> ACTION ITEM
Return, word for word, only the lines of the data below that lie between the line with "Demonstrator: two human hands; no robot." and the line with "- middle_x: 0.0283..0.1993", those two lines included.

> DATA EXTRACTS
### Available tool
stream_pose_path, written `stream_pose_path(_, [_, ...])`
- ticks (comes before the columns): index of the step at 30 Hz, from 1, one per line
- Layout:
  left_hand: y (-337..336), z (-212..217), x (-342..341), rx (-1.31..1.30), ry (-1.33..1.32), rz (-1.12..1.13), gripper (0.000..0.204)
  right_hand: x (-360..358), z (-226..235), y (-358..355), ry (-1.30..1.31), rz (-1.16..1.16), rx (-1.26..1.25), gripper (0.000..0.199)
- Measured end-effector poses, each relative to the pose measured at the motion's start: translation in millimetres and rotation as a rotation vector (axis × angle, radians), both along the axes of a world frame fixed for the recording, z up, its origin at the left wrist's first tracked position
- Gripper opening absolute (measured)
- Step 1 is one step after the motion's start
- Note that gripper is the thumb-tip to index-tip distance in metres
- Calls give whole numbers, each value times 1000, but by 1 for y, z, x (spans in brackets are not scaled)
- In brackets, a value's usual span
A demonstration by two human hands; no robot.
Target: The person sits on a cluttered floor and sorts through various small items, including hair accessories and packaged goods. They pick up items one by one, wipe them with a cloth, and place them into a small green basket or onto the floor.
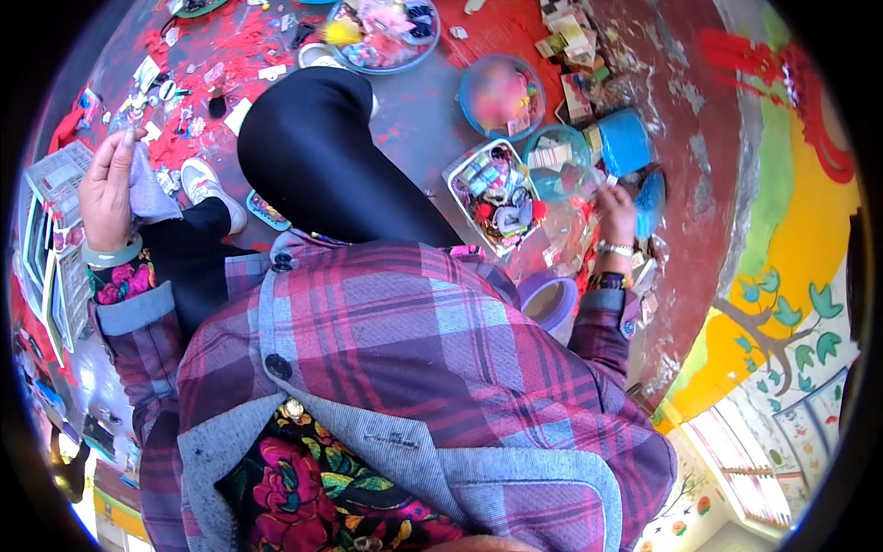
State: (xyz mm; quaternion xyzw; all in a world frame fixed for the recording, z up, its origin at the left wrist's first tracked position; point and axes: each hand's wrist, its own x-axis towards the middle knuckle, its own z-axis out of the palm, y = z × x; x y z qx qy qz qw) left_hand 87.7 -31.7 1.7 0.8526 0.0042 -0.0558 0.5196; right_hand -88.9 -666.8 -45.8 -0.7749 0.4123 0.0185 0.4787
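Out to the left, my left hand (108, 189) pinches a lavender cloth (152, 186) between thumb and fingers, and the cloth hangs down beside the palm. My right hand (616, 216) reaches to the right with its fingers drawn together. A small white piece (611, 180) shows at the fingertips, and clear plastic (578, 184) lies close by; what exactly the fingers grip is unclear. Beside that hand are a teal tub (556, 140) and a white basket (452, 177) filled with hair ties and small trinkets.
Ahead stand a round tub (463, 103) of pink items and a basin (368, 68) of colourful accessories. A purple-rimmed bucket (572, 299) sits near my right forearm, a blue container (625, 143) beyond. Grey plastic crates (57, 184) stand at left. Scraps litter the red floor (676, 276).
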Motion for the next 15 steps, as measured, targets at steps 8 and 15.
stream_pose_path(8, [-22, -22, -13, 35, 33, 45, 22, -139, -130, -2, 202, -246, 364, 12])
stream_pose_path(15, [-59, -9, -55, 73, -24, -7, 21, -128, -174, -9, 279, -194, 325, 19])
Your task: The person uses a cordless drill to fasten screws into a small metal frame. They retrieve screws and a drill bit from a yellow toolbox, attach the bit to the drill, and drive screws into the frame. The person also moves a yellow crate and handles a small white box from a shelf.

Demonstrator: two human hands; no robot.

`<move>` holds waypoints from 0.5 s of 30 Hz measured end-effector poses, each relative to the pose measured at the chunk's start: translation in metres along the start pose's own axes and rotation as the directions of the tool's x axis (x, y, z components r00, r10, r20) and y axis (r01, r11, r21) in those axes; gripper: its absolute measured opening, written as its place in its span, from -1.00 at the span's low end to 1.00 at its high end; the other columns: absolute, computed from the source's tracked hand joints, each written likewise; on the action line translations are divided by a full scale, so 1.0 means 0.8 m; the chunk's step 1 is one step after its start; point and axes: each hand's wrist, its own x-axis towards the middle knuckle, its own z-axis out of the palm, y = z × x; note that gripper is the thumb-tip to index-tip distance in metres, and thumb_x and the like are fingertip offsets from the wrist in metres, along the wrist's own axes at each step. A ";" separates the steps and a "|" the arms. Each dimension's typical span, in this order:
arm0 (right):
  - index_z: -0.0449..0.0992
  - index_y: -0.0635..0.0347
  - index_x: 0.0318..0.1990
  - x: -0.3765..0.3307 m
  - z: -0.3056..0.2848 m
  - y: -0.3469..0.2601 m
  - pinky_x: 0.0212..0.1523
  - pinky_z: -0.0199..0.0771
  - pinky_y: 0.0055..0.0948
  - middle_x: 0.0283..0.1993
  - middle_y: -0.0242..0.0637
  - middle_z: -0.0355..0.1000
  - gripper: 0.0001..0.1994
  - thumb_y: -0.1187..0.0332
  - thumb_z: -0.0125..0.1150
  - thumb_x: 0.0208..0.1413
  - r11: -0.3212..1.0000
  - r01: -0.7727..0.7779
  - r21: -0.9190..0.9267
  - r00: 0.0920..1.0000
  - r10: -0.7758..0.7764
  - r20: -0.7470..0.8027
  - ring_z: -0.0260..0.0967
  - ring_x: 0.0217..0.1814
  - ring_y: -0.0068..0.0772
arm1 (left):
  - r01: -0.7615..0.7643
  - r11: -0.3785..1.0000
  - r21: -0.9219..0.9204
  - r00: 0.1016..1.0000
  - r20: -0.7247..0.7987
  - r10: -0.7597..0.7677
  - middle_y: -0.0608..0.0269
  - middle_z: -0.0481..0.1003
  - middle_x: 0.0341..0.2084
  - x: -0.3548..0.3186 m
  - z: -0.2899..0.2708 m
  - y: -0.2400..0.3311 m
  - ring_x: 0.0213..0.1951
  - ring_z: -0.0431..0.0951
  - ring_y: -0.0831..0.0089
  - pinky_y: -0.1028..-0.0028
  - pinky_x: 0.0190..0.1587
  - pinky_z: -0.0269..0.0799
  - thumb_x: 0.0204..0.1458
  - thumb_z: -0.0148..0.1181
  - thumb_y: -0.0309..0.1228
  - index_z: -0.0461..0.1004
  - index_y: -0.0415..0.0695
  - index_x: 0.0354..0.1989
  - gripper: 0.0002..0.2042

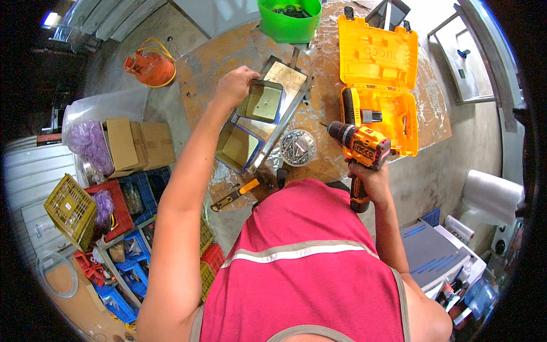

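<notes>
My left hand (236, 86) is closed on the far left rim of a dark blue, open rectangular box (266, 101) with a pale inside. A second box of the same kind (238, 139) stands against it on the near side. Both rest by a wooden board with metal edges (286, 77). In my right hand (373, 178) is a yellow and black cordless drill (364, 142), its bit pointing left across the table. Between drill and boxes sits a clear round tub of screws or similar small metal parts (298, 148). A yellow and black utility knife (236, 194) lies near the table edge.
An open yellow drill case (378, 54) lies right of the board. At the far edge stands a green bucket (289, 23). Left on the floor are an orange gas cylinder (151, 67), a cardboard box (139, 145) and crates (71, 211). A grey-topped cabinet (430, 253) stands lower right.
</notes>
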 end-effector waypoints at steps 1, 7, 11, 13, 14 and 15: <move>0.50 0.26 0.05 0.000 0.000 0.002 -0.30 0.60 -0.42 -0.16 -0.30 0.57 -0.58 0.64 0.31 -0.04 1.000 -0.017 -0.009 1.000 0.017 -0.002 0.53 -0.28 -0.46 | -0.028 0.999 -0.028 0.999 -0.019 0.027 0.02 0.50 0.11 0.003 0.003 0.004 0.12 0.53 0.03 0.16 0.13 0.48 0.24 0.12 -0.32 0.48 -0.07 0.22 -0.62; 0.52 0.26 0.04 0.000 -0.005 0.017 -0.27 0.59 -0.44 -0.15 -0.31 0.58 -0.58 0.61 0.35 -0.05 0.998 -0.007 0.059 0.998 0.010 -0.061 0.53 -0.25 -0.48 | 0.317 0.945 0.075 0.931 -0.214 -0.296 -0.31 0.23 0.31 -0.063 0.026 0.084 0.32 0.28 -0.27 -0.10 0.34 0.20 0.04 0.35 0.11 0.04 -0.07 0.52 -0.05; 0.54 0.26 0.01 0.006 -0.007 0.022 -0.30 0.61 -0.42 -0.16 -0.32 0.58 -0.61 0.60 0.35 -0.04 0.996 -0.026 0.080 0.997 0.032 -0.074 0.53 -0.27 -0.48 | 0.424 0.890 0.169 0.906 -0.089 -0.414 -0.38 0.16 0.34 -0.098 0.037 0.121 0.35 0.23 -0.28 -0.08 0.34 0.22 -0.22 0.54 0.17 -0.09 -0.09 0.54 0.22; 0.54 0.26 0.00 0.009 -0.008 0.020 -0.32 0.61 -0.42 -0.17 -0.34 0.57 -0.63 0.60 0.34 -0.03 0.997 0.027 0.073 0.999 -0.025 -0.039 0.52 -0.30 -0.48 | 0.438 0.897 0.065 0.899 -0.040 -0.436 -0.40 0.16 0.33 -0.099 0.034 0.108 0.35 0.22 -0.29 -0.07 0.35 0.21 -0.27 0.57 0.15 -0.15 -0.10 0.56 0.28; 0.54 0.26 -0.01 0.010 -0.008 0.019 -0.32 0.61 -0.42 -0.18 -0.34 0.57 -0.64 0.60 0.33 -0.02 0.996 0.030 0.083 0.999 -0.028 -0.036 0.52 -0.31 -0.48 | 0.400 0.916 0.000 0.916 -0.015 -0.400 -0.40 0.15 0.34 -0.100 0.031 0.098 0.35 0.21 -0.29 -0.07 0.37 0.20 -0.26 0.58 0.11 -0.23 -0.10 0.57 0.31; 0.54 0.25 -0.01 0.009 -0.008 0.017 -0.32 0.60 -0.42 -0.18 -0.35 0.57 -0.64 0.60 0.33 -0.02 0.995 0.014 0.094 0.999 -0.011 -0.039 0.51 -0.31 -0.48 | 0.388 0.922 0.002 0.922 -0.007 -0.388 -0.37 0.16 0.34 -0.103 0.030 0.088 0.35 0.22 -0.28 -0.07 0.37 0.19 -0.26 0.57 0.13 -0.21 -0.11 0.57 0.30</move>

> SOLUTION TO THE PROBLEM
Demonstrator: two human hands; no robot.

`<move>` holds waypoints from 0.5 s of 30 Hz measured end-effector poses, each relative to the pose measured at the chunk's start: translation in metres along the start pose's own axes and rotation as the directions of the tool's x axis (x, y, z components r00, r10, r20) and y axis (r01, r11, r21) in those axes; gripper: its absolute measured opening, written as its place in its span, from -1.00 at the span's low end to 1.00 at its high end; the other columns: absolute, computed from the source's tracked hand joints, each written likewise; on the action line translations are divided by a full scale, so 1.0 means 0.8 m; the chunk's step 1 is one step after its start; point and axes: each hand's wrist, its own x-axis towards the middle knuckle, its own z-axis out of the palm, y = z × x; note that gripper is the thumb-tip to index-tip distance in metres, and thumb_x and the like are fingertip offsets from the wrist in metres, along the wrist's own axes at each step. A ";" separates the steps and a "|" the arms. Each dimension's typical span, in this order:
arm0 (right):
  - index_z: -0.0449..0.0992
  - index_y: -0.0635..0.0347
  - index_x: 0.0318..0.1990
  - x: -0.3765..0.3307 m
  - z: -0.3056..0.2848 m
  - y: -0.3469..0.2601 m
  - pinky_x: 0.0212..0.1523
  - pinky_z: -0.0199..0.0771
  - pinky_y: 0.0055..0.0948
  - middle_x: 0.0283..0.1993

This finishes the response to the exercise.